Major Bird, Russell & Bird, Adrian, for defendant-appellant.

Frank J. Kelley, Atty. Gen., Robert A. Derengoski, Sol. Gen., Lansing, Harvey A. Koselka, Pros. Atty., Lenawee County, Adrian, for plaintiff-appellee.

Before KAVANAGH, P.J., and LEVIN and SULLIVAN *, JJ.

LEVIN, Judge.

The defendant was convicted of breaking and entering in the nighttime. 1 After commission of the offense for which defendant was convicted, the legislature eliminated the statutory distinction between nighttime and daytime breaking and entering, thereupon repealing the statutory provision making Nighttime breaking and entering a crime. Defendant claims that prosecutions for offenses committed under the nighttime provision before such 'repeal' were barred by the legislative action. He also asserts the trial judge erred in denying his motion to suppress evidence obtained by an allegedlly unconstitutional search and seizure, and, finally, that there was insufficient evidence to support the jury's guilty verdict. We find no error.

I.

In People v. Lowell (1930), 250 Mich. 349, 356, 230 N.W. 202, 204, the Michigan Supreme Court held that in the absence of a savings clause, the effect of an amendment of an existing statutory provision 'to read as follows' was 'to strike the former section from the law, obliterate it entirely, and substitute the new section in its place.' The Court held the statutory amendment before it repealed the criminal law provision which it replaced, and there could be no prosecutions under the repealed provision.
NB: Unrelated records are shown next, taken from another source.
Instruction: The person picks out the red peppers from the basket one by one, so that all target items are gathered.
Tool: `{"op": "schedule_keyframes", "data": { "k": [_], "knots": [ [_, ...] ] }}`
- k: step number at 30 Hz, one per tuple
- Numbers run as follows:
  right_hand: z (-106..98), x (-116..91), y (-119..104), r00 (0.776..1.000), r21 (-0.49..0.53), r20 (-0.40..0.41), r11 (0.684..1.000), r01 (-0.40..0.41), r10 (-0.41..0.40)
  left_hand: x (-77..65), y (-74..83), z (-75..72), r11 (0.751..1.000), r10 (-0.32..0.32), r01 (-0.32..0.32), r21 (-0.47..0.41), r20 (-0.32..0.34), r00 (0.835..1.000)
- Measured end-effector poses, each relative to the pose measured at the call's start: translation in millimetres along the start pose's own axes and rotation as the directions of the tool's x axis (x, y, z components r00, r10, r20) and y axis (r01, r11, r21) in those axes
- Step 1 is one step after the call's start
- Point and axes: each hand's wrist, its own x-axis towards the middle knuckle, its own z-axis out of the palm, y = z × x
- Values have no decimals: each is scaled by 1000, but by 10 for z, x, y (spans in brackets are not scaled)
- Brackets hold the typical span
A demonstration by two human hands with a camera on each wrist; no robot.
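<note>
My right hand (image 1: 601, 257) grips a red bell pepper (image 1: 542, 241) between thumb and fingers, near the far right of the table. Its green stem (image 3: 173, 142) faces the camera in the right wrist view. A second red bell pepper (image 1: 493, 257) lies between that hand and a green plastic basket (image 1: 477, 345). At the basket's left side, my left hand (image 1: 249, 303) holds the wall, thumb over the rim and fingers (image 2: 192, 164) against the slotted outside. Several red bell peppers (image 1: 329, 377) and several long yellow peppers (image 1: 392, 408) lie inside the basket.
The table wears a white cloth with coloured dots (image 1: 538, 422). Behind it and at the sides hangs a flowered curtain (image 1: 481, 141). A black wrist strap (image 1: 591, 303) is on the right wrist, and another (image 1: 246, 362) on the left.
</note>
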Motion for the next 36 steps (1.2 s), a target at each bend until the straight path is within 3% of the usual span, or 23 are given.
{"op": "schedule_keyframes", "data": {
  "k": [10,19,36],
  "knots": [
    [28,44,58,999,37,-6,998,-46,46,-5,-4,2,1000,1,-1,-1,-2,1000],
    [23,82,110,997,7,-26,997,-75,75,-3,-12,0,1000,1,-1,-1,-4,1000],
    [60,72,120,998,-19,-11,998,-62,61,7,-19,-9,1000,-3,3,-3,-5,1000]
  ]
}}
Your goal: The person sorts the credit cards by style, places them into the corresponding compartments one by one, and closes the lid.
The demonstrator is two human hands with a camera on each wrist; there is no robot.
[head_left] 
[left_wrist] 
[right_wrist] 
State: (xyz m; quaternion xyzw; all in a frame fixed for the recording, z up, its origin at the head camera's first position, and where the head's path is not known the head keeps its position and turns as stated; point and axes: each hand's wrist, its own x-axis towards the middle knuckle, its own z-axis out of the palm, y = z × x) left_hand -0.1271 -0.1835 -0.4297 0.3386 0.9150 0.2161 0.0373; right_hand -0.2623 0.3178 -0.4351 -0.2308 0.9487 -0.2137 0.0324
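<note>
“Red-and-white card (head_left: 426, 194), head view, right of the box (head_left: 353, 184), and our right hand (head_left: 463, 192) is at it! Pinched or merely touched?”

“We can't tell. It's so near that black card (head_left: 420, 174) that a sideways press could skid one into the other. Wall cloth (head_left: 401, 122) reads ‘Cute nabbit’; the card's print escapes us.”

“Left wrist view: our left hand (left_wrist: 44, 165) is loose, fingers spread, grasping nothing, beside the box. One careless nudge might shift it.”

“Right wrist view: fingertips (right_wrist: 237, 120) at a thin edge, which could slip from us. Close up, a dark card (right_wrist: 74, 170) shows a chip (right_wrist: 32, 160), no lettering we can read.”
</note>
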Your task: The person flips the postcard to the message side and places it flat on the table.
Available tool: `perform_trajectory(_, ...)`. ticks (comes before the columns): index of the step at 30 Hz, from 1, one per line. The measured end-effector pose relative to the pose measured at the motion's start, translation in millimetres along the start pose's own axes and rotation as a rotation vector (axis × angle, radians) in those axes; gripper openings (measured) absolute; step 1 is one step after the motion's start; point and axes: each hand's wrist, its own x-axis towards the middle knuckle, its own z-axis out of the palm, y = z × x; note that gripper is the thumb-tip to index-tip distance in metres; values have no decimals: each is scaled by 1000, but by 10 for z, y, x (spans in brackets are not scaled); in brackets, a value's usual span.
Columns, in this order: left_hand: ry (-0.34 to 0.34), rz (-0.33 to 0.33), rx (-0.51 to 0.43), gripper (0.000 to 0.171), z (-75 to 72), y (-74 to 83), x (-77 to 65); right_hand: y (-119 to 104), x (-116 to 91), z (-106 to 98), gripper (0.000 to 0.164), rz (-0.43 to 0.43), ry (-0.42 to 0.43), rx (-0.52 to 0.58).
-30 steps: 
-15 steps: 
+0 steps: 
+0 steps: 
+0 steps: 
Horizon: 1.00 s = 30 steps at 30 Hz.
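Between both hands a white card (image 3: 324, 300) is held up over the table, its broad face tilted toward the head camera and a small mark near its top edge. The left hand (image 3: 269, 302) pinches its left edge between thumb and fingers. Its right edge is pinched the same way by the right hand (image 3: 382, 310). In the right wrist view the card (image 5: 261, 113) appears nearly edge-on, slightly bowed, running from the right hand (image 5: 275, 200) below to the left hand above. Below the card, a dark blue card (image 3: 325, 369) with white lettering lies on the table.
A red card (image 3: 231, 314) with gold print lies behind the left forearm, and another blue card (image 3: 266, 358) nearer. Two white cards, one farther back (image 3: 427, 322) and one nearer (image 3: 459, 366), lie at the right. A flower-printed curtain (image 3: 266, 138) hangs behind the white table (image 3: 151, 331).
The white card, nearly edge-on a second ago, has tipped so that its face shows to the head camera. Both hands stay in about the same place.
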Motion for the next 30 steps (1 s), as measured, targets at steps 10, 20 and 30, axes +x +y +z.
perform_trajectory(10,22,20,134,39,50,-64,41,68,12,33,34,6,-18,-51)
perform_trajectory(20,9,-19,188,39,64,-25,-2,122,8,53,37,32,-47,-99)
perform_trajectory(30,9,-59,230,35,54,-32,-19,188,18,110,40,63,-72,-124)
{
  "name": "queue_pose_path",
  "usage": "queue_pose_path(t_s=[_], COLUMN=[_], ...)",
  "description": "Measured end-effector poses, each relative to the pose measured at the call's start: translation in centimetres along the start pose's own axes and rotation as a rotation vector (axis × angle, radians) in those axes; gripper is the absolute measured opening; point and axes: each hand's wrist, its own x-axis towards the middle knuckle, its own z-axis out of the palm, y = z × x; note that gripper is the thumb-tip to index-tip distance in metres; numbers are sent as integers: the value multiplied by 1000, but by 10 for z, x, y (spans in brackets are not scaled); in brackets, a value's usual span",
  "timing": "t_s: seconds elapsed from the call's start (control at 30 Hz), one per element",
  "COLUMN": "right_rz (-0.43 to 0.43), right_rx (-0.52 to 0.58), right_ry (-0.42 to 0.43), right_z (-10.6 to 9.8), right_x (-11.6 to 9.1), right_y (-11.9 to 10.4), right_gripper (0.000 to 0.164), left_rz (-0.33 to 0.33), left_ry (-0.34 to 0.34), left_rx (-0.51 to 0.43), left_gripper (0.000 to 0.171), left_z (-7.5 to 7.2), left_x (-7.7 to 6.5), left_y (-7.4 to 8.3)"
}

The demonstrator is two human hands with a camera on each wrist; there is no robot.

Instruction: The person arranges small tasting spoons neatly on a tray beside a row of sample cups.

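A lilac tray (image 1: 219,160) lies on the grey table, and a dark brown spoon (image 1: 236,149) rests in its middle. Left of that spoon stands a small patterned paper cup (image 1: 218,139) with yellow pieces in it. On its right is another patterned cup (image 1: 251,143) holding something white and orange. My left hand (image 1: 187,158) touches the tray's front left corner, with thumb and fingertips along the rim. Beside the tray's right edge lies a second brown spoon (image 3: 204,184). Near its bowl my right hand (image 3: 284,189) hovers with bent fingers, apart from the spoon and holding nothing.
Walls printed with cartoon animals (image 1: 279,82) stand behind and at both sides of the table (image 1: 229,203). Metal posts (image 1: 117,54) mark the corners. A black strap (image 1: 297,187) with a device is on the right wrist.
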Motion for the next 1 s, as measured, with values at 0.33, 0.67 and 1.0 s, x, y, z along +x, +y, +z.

The Court suggested that if its ruling was not in accord with legislative intent (p. 361, 230 N.W. p. 206): 'a similar situation may be avoided in the future by the enactment of a general savings statute.'

The legislature responded at its next session by enacting P.A.1931, No. 25 (C.L.1948, § 8.4a, Stat.Ann.1961 Rev. § 2.214), with immediate effect, providing that the repeal of any statute shall not release any penalty incurred thereunder, 'unless the repealing act shall so expressly provide, and such (repealed) statute and part thereof shall be treated as still remaining in force for the purpose of instituting or sustaining any proper action or prosecution for the enforcement of such penalty.'

P.A.1964, No. 133 (amending C.L.1948, § 750.110, Stat.Ann.1968 Cum.Supp. § 28.305), eliminating the distinction between nighttime and daytime breaking and entering, does not expressly relinquish any penalty incurred under the nighttime provision and, therefore, the 1964 act does not defeat prosecution of those who, before the 1964 act's effectiveness, violated the former provision by breaking and entering in the nighttime.

II.

Officers of the Michigan State police testified that on August 15, 1964, while patrolling at 4:45 a.m. on the Tecumseh-Clinton road, north of the city of Tecumseh, Michigan, they first observed mud tracks made by the tires on defendant's car, which showed the car had emerged from the muddy parking lot of Jerry's market, and then observed the defendant's car weaving from one side of the road to another at 25--30 miles per hour. Thinking defendant driver might be intoxicated, they signalled him to stop. He ignored that order and, with the State police in pursuit, sped up to a speed in excess of 60 miles per hour, crossed US--12 against a red light and shortly thereafter collided with a parked automobile. Upon impact, both doors of the defendant's 2-door automobile and its trunk door sprang open, and the defendant fell out of the car together with quantities of cigarettes and bottles containing alcoholic beverages. There were broken bottles both within the car and the trunk as well as on the ground. Liquor was spilling out from both the car and the trunk. The defendant was thereupon arrested for violation of the motor vehicle code, and, since he appeared to be injured, he was sent by ambulance to a nearby hospital.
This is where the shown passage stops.